NOME -- Alaskan John Baker from Kotzebue came home to Western Alaska and a crowd of cheering fans to win the Iditarod Trail Sled Dog Race Tuesday morning.
An Alaska Native son of the 49th state, Baker was chased to the finish line by another native son who just wouldn't say die until the very end. Ramey Smyth from Willow couldn't catch Baker, but his steadfast team helped push Baker's relentless dogs to a new Iditarod record time.
Tired but satifsfied, they reached Nome almost three hours hour quicker than four-time champ Martin Buser of Big Lake did when he set the previous race record in 2002. Baker's time on the 900-mle trail was 8 days, 18 hours and 46 minutes. It took Buser 8 days, 22 hours and 46 minutes on what some believe is a shorter trail.
Iditarod champ Joe Runyan on John Baker's record finish:
Smyth's reputation as a legendary closer at the end of races only raised the odds for a close finish.
The dedicated race fan can now follow the progress of mushers by GPS trackers at the Iditarod web site, and my expert contacts noted Baker gradually increased his lead over the 70-mile finish from White Mountain to Nome during the early morning hours Tuesday. He squelched any idea of a come-from-behind race win by Smyth.
The dizzying possibility of comparing numbers and stats, honestly, leaves me personally disoriented. I can only handle so many numerical evaluations before my mind locks up. However, I can offer a few anecdotal observations about this year's champ Baker, and the immediately likable and self-effacing Smyth, the challenger who continually tested Baker and helped mold this race into an Iditarod record breaker.
I knew Ramey's mother, the late Lolley Medley in the early 1970s when I lived on the Yukon River. A kind and thoughtful woman, she was a mushing enthusiast and skillful designer of gear and harnesses. She started the tradition of the Golden Harness Award, now offered in her memory in both the 1,000-mile Yukon Quest International Sled Dog Race and Iditarod, for the outstanding lead dog in the race. Ramey’s courageous run this year to second place is a great tribute to both his mother and his mushing father, Iditarod veteran Bud Smyth.

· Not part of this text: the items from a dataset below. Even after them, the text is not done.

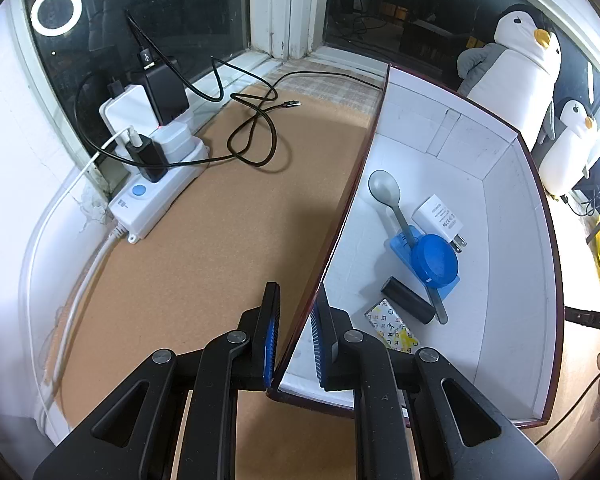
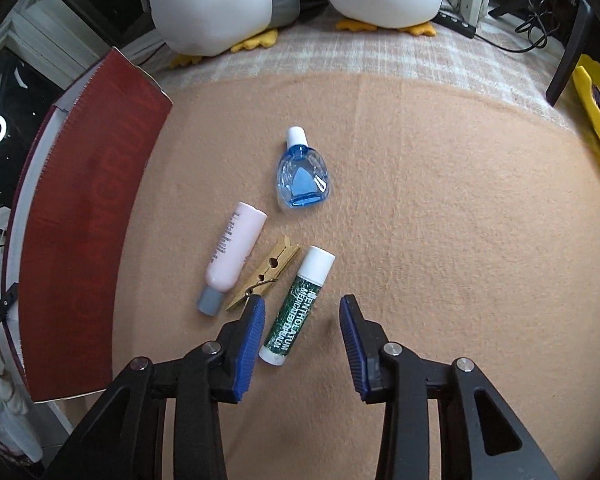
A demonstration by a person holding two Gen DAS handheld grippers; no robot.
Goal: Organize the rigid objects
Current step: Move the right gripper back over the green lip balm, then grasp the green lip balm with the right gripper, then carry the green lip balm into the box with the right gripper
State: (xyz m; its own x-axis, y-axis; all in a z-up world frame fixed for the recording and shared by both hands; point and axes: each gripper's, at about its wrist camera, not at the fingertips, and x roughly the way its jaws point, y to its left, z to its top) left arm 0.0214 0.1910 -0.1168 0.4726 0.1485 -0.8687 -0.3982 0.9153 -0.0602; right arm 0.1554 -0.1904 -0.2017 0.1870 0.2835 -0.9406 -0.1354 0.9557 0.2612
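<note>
In the left wrist view my left gripper [image 1: 296,300] straddles the near-left wall of a red box [image 1: 340,216] with a white inside; the jaws stand slightly apart from the wall. In the box lie a grey spoon [image 1: 388,196], a white charger [image 1: 438,216], a blue round lid [image 1: 434,260], a black cylinder [image 1: 408,300] and a patterned card [image 1: 392,328]. In the right wrist view my right gripper [image 2: 302,306] is open around a green lip balm tube [image 2: 298,306]. Beside the tube lie a wooden clothespin [image 2: 266,272], a pink tube [image 2: 232,254] and a blue eye-drop bottle [image 2: 302,172].
A white power strip [image 1: 152,192] with chargers and a black cable [image 1: 256,120] sit on the cloth by the window. Two plush penguins [image 1: 516,68] stand behind the box. The box's red outer wall [image 2: 80,232] is left of the right gripper. A yellow tray [image 2: 596,108] is at far right.
</note>
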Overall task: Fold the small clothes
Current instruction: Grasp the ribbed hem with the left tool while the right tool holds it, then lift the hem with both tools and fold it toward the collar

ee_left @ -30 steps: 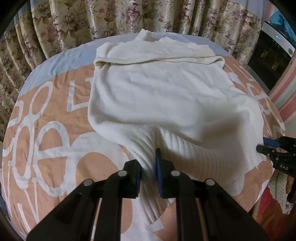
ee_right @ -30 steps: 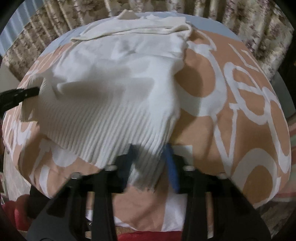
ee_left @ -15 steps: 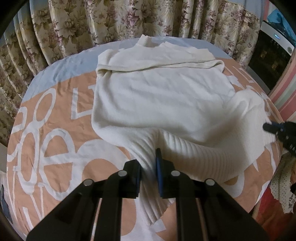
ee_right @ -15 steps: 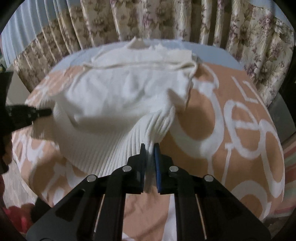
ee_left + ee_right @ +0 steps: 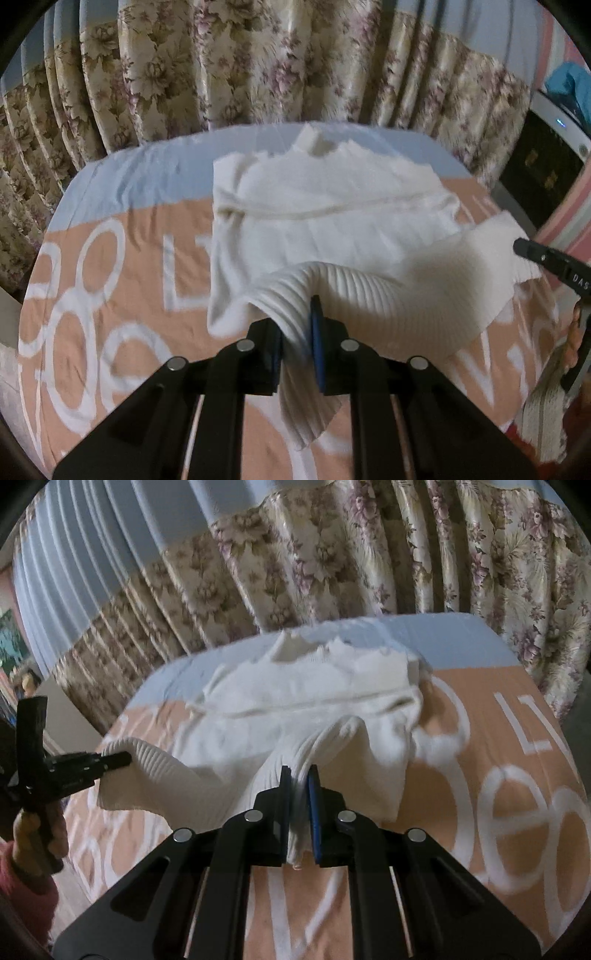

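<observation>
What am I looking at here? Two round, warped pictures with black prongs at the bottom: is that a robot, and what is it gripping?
No robot: a person holds a hand-held left gripper and right gripper, each with a fisheye camera looking along its two fingers. One picture comes from each wrist, and each also shows the other tool at its edge. On the bed, covered by a peach sheet with white lettering, lies a cream knit sweater. Both grippers are shut on its ribbed hem, one near each corner, raising that edge. Flowered curtains hang behind.
</observation>
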`<act>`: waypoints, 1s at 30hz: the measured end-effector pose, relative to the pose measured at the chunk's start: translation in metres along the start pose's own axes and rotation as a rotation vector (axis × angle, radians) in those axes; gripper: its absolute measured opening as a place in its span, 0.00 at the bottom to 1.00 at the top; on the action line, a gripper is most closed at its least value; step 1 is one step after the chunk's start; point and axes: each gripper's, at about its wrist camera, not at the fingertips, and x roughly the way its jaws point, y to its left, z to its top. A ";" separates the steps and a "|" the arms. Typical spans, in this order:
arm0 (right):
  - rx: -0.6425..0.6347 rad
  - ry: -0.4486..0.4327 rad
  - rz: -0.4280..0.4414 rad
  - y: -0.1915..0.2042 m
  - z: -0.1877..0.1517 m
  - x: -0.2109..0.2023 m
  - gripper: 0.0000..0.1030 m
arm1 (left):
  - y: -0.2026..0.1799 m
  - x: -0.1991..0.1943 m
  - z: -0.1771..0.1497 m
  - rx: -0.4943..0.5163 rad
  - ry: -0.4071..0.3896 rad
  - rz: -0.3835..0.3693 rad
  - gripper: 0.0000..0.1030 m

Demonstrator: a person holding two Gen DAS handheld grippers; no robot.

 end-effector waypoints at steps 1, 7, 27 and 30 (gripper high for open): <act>0.003 -0.008 0.000 -0.002 0.008 0.005 0.09 | 0.002 0.003 0.009 -0.005 -0.009 -0.001 0.13; 0.011 -0.073 -0.046 -0.026 0.071 0.044 0.09 | 0.012 0.042 0.081 0.001 -0.073 0.031 0.13; -0.006 0.088 -0.193 -0.094 0.129 0.189 0.15 | 0.057 0.198 0.153 0.020 0.045 0.085 0.19; -0.025 0.054 -0.178 -0.089 0.137 0.173 0.34 | 0.067 0.186 0.162 -0.031 0.044 0.030 0.23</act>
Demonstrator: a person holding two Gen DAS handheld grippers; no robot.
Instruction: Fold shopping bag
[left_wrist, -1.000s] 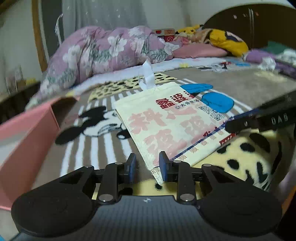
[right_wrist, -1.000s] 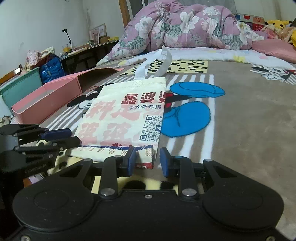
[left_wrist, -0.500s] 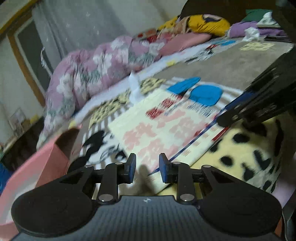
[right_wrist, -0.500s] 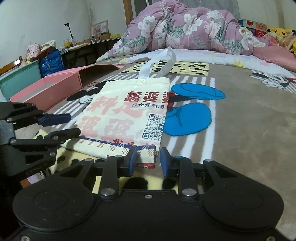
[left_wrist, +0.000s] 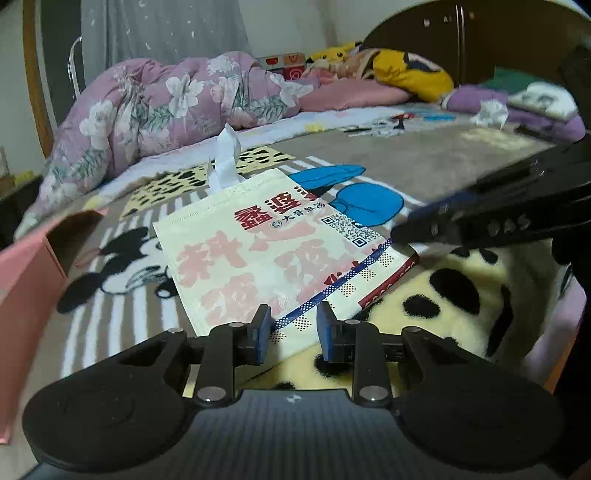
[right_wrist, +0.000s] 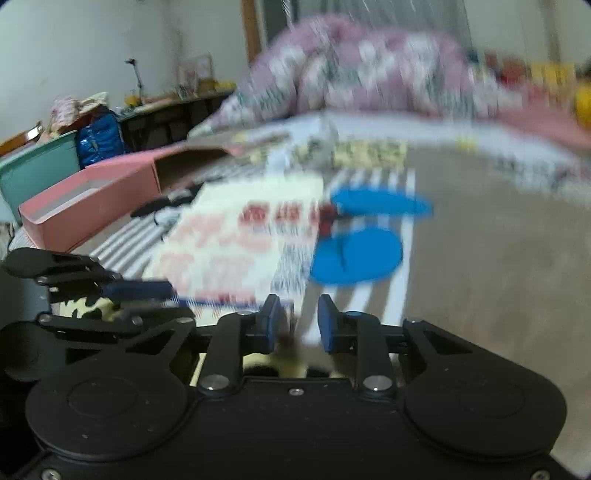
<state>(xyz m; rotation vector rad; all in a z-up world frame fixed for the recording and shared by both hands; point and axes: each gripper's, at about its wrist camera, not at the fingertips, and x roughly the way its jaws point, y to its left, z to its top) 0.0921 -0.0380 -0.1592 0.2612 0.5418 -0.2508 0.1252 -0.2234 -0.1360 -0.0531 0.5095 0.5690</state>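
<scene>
A cream shopping bag with red print, a QR code and white handles lies flat on the cartoon blanket; it is blurred in the right wrist view. My left gripper is open, its jaws straddling the bag's near bottom edge. My right gripper is open over the bag's bottom right corner; it also shows from the side in the left wrist view, at that corner. The left gripper shows at the left of the right wrist view.
A pink open box lies left of the bag on the blanket. A floral purple duvet and pillows are piled at the back. A teal bin and a desk stand beyond the bed.
The left gripper has swung back level and sits at the bag's bottom edge. The right gripper has moved forward over the bag's corner and is in motion, so its view is blurred.
</scene>
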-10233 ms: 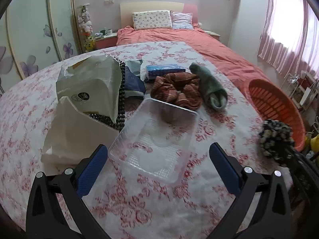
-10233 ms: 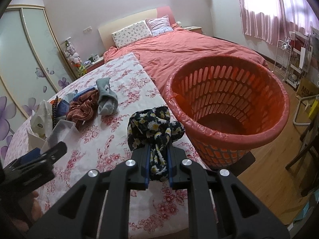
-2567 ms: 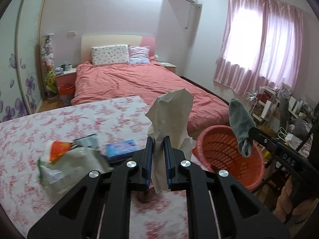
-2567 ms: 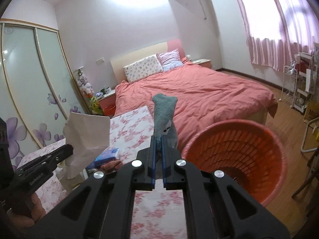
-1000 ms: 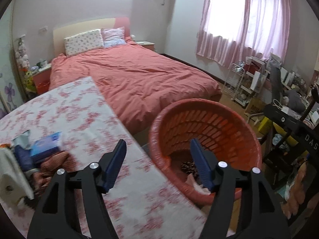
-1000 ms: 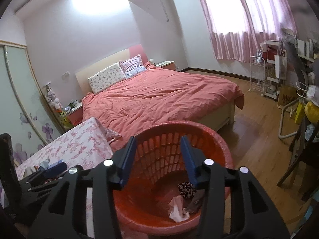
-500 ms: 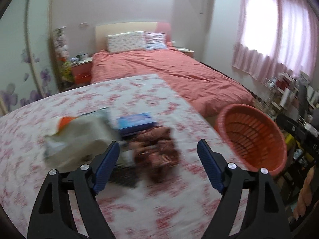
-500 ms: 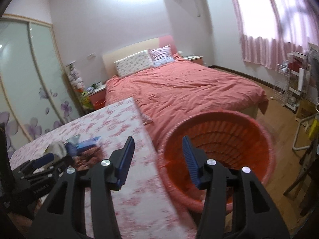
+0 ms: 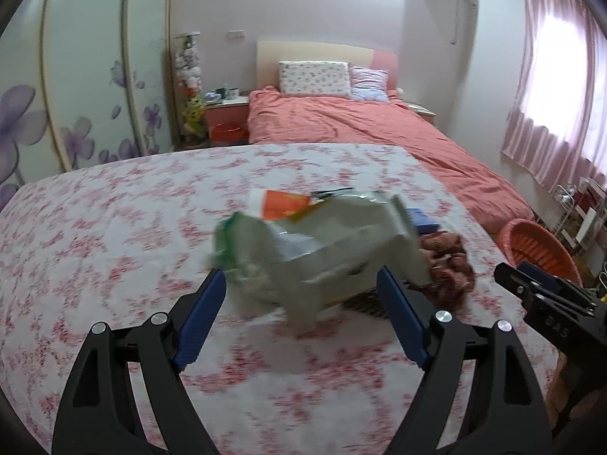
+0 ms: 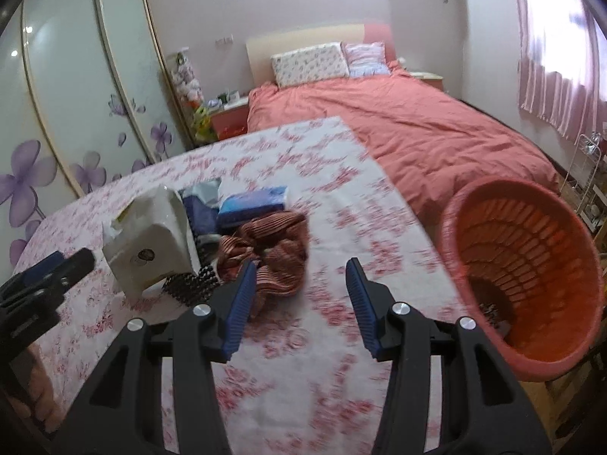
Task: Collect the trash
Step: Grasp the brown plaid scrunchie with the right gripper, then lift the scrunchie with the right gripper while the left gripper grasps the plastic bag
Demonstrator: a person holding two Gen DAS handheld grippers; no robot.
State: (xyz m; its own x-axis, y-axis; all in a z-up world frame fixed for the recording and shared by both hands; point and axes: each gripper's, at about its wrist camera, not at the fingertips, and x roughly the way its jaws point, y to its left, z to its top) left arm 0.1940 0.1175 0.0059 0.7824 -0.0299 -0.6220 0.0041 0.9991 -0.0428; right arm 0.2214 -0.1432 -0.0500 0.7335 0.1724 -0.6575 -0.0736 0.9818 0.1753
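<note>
A crumpled white bag with green and orange print lies on the flowered tablecloth, just ahead of my left gripper, which is open and empty. Beside the bag are a brown striped scrunchie and a blue packet. In the right wrist view the scrunchie lies just beyond the left finger of my right gripper. That gripper is open, its jaws closing a little with nothing pressed between them. The white bag, a dark beaded strip and the blue packet lie further left.
The orange basket stands off the table's right edge, with dark bits at its bottom; it also shows small in the left wrist view as the basket. A bed with a coral cover lies beyond the table. Wardrobe doors line the left wall.
Both grippers have swung from over the basket back to the table. The bag and scrunchie are now close ahead. The left jaws stand wider than a second ago.
</note>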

Baker has been a great friend of mine and others in the mushing community, too. I have been on innumerable trips to his training camp on Fish Creek, 40 miles across Kobuk Lake from Kotzebue, and have been the passenger on early fall training runs across tundra trails near the village. Baker, who has many interests -- he is a pilot , businessman and active member of the native Eskimo community -- locked onto the sport of dog mushing with a dedicated passion.
His record before this year as the most successful top-10 musher never to win an Iditarod was an amusing sidebar to a conversation, but I don’t think anyone that knows him ever doubted his resolve to win an Iditarod eventually. To those who share his Eskimo heritage, John Baker’s victory has a particularly symbolic power for a people invested in the modern economy, but still nostalgic for traditional life ways.